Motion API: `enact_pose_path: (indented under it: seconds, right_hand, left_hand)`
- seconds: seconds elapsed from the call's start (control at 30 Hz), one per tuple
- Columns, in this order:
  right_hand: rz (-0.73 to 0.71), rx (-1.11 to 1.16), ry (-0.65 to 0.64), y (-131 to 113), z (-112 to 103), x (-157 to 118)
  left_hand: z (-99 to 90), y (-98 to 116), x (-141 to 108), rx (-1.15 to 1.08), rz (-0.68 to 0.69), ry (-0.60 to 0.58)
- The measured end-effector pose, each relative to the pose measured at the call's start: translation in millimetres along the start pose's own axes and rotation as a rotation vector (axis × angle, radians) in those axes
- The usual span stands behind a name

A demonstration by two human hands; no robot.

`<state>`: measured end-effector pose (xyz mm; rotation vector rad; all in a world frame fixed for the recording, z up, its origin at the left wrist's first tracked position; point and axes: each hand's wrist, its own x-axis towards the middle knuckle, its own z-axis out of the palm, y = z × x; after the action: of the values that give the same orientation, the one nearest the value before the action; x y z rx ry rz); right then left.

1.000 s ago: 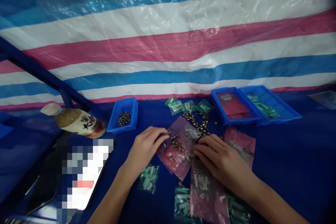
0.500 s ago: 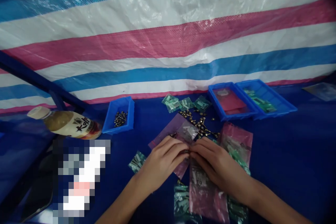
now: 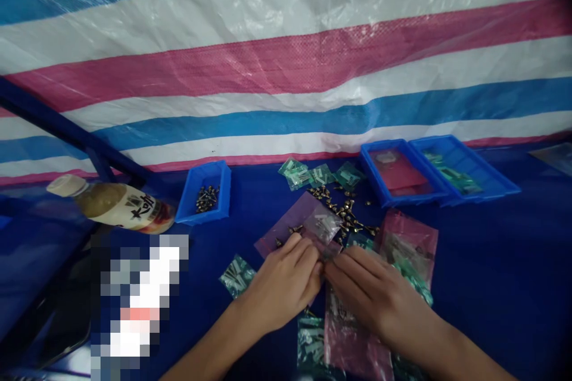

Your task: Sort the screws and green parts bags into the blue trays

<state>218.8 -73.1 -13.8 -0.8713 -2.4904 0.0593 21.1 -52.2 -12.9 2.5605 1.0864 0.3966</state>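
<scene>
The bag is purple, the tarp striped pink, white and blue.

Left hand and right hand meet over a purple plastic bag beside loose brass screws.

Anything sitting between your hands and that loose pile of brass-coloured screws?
Yes. A small clear plastic bag lies on the purple bag, beyond the left hand and right hand, partly between them and the screws. A green packet also lies just beyond the right hand.
</scene>
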Motion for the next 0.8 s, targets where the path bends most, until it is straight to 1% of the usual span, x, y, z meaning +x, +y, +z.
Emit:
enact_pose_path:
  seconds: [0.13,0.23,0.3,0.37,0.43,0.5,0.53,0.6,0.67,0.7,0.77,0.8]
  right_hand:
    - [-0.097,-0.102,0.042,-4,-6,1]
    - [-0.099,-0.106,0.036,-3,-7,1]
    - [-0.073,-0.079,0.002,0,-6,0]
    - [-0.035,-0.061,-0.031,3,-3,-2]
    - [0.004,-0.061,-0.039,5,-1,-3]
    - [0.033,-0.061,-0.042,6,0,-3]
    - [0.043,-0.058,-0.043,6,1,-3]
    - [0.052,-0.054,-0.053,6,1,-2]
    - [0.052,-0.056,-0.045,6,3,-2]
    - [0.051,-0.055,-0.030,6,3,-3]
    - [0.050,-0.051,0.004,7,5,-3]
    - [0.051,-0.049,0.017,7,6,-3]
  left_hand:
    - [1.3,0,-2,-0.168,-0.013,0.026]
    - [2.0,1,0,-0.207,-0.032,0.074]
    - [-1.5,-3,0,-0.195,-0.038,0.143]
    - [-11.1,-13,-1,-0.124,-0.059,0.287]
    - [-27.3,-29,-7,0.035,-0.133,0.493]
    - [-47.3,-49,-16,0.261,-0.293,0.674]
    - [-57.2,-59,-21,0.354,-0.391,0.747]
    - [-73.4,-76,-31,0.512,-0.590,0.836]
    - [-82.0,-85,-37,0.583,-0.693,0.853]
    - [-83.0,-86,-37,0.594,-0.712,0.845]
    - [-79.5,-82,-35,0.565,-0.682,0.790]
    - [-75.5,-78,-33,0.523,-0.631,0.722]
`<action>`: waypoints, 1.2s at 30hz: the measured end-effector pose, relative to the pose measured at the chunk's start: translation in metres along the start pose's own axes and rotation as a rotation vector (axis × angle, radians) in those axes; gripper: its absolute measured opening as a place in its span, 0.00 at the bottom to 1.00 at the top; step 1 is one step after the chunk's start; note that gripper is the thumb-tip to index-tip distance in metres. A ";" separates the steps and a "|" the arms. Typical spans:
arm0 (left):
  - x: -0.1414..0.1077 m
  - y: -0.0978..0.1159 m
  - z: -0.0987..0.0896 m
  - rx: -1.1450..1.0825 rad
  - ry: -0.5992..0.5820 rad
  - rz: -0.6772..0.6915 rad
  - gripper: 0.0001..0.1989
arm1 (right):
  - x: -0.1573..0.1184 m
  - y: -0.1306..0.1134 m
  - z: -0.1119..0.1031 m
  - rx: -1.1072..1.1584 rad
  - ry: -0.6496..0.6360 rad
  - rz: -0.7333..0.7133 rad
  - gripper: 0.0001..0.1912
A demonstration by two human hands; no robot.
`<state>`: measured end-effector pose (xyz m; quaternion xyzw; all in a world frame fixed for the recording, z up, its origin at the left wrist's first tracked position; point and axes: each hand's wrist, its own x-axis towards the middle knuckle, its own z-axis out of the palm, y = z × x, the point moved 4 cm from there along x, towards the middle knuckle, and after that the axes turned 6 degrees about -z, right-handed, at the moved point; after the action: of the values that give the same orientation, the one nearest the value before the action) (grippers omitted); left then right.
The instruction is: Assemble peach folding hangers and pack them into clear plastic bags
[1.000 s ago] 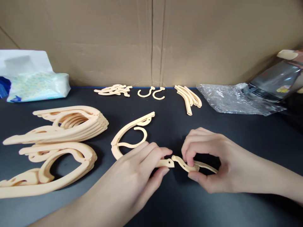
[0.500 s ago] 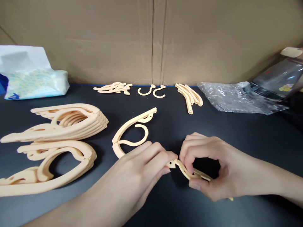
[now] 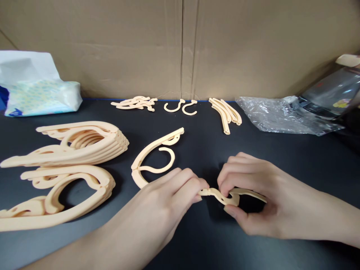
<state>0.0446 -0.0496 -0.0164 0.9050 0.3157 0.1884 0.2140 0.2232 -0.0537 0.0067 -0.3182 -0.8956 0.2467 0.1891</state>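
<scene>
Black tabletop (image 3: 270,150), left fingers (image 3: 194,187) gripping hanger arm (image 3: 140,179), right fingers (image 3: 234,183) pinching curved piece (image 3: 218,195)

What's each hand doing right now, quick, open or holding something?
Left hand: closed, holding a hanger arm.
Right hand: closed, with a pinch grip on a slim, curved hanger piece.

2 hanger stacks (image 3: 92,158) left; single hanger (image 3: 149,147) right of them; 2 hooks (image 3: 171,111) behind; plastic bag (image 3: 270,116) back right.
</scene>
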 end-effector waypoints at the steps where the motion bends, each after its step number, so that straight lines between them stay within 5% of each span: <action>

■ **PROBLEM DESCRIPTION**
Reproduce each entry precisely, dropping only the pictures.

■ **THE COMPLETED TASK**
Motion API: `enact_pose_path: (indented under it: seconds, right_hand, left_hand)`
- seconds: seconds elapsed from the call's start (control at 30 Hz), one per tuple
- Columns, in this order:
  right_hand: rz (-0.73 to 0.71), rx (-1.11 to 1.16), ry (-0.65 to 0.64), y (-131 to 113), z (-112 to 103), x (-157 to 118)
  left_hand: z (-99 to 90), y (-98 to 116), x (-141 to 108), rx (-1.15 to 1.08), rz (-0.68 to 0.69), ry (-0.60 to 0.58)
- The measured end-effector pose, each relative to the pose measured at the call's start: translation in millimetres along the start pose's own axes and rotation as a rotation vector (axis × angle, radians) in those axes
- The usual span stands behind a name

A demonstration by two human hands; no robot.

`<state>`: measured end-effector pose (xyz mm; rotation vector rad; all in a world frame fixed for the recording, z up, its origin at the left wrist's first tracked position; point and axes: each hand's wrist, its own x-axis towards the middle knuckle, its own z-axis out of the palm, y = z × x; after the action: of the values that give the same orientation, the one nearest the value before the action; x y z rx ry rz); right then left.

1.000 s ago: 
0.500 s ago: 
now: 

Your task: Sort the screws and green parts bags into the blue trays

<state>218.8 -73.1 -13.8 -0.8713 -2.4904 0.0593 21.1 -52.2 -12.9 2.5605 1.0864 0.3966</state>
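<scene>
The bag is purple, the tarp striped pink, white and blue.

Left hand and right hand meet over a purple plastic bag beside loose brass screws.

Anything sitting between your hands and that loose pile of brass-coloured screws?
Yes. A small clear plastic bag lies on the purple bag, beyond the left hand and right hand, partly between them and the screws. A green packet also lies just beyond the right hand.
</scene>
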Motion for the next 0.8 s, targets where the path bends most, until it is straight to 1% of the usual span, x, y, z meaning +x, +y, +z.
Emit:
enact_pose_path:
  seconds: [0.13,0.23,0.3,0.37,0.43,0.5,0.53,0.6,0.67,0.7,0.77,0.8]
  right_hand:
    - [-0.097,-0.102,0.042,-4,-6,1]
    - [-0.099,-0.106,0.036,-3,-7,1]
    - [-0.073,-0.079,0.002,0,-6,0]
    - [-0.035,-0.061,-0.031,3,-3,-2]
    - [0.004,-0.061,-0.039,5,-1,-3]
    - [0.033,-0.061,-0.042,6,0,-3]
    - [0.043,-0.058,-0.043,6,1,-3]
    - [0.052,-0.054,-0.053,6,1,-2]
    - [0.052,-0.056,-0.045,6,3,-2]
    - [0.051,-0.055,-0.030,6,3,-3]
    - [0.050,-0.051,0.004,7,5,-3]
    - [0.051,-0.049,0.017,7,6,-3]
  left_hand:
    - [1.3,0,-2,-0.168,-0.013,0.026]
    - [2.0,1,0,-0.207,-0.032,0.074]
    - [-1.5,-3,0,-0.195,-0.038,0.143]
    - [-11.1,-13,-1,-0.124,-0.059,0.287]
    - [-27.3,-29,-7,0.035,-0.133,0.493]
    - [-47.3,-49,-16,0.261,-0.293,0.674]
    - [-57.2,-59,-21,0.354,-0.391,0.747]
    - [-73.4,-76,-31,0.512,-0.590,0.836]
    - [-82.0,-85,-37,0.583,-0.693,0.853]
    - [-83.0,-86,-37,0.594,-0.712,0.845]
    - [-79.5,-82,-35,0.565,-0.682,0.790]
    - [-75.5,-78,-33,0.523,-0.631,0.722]
`<action>`: waypoints, 1.2s at 30hz: the measured end-effector pose, relative to the pose measured at the chunk's start: translation in metres along the start pose's own axes and rotation as a rotation vector (axis × angle, radians) in those axes; gripper: its absolute measured opening as a place in its span, 0.00 at the bottom to 1.00 at the top; step 1 is one step after the chunk's start; note that gripper is the thumb-tip to index-tip distance in metres. A ";" separates the steps and a "|" the arms. Typical spans:
arm0 (left):
  - x: -0.1414..0.1077 m
  - y: -0.0978..0.1159 m
  - z: -0.0987..0.0896 m
  - rx: -1.1450..1.0825 rad
  - ry: -0.5992..0.5820 rad
  - rz: -0.6772..0.6915 rad
  - gripper: 0.0001..0.1989
arm1 (right):
  - x: -0.1573..0.1184 m
  - y: -0.1306..0.1134 m
  - z: -0.1119..0.1031 m
  - rx: -1.1072..1.1584 rad
  - ry: -0.6496..0.6360 rad
  - rz: -0.7333..0.7133 rad
  - gripper: 0.0001..0.1912
A demonstration by two human hands; no robot.
`<state>`: measured end-effector pose (xyz m; quaternion xyzw; all in a world frame fixed for the recording, z up, its origin at the left wrist's first tracked position; point and axes: each hand's wrist, its own x-axis towards the middle knuckle, its own z-axis out of the palm, y = z × x, the point moved 4 cm from there along x, towards the middle knuckle, and after that the axes turned 6 degrees about -z, right-handed, at the moved point; after the action: of the values that give the same orientation, the one nearest the value before the action) (grippers omitted); left then right.
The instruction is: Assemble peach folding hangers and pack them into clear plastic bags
[1.000 s ago] 
[0.500 s ago] 
[now] 
<state>0.0446 -0.0496 -0.0164 0.9050 0.3157 0.1884 0.2140 0.2232 -0.0537 0.0067 -0.3182 -0.8956 0.2467 0.1891</state>
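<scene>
Black tabletop (image 3: 270,150), left fingers (image 3: 194,187) gripping hanger arm (image 3: 140,179), right fingers (image 3: 234,183) pinching curved piece (image 3: 218,195)

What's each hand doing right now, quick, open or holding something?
Left hand: closed, holding a hanger arm.
Right hand: closed, with a pinch grip on a slim, curved hanger piece.

2 hanger stacks (image 3: 92,158) left; single hanger (image 3: 149,147) right of them; 2 hooks (image 3: 171,111) behind; plastic bag (image 3: 270,116) back right.
</scene>
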 end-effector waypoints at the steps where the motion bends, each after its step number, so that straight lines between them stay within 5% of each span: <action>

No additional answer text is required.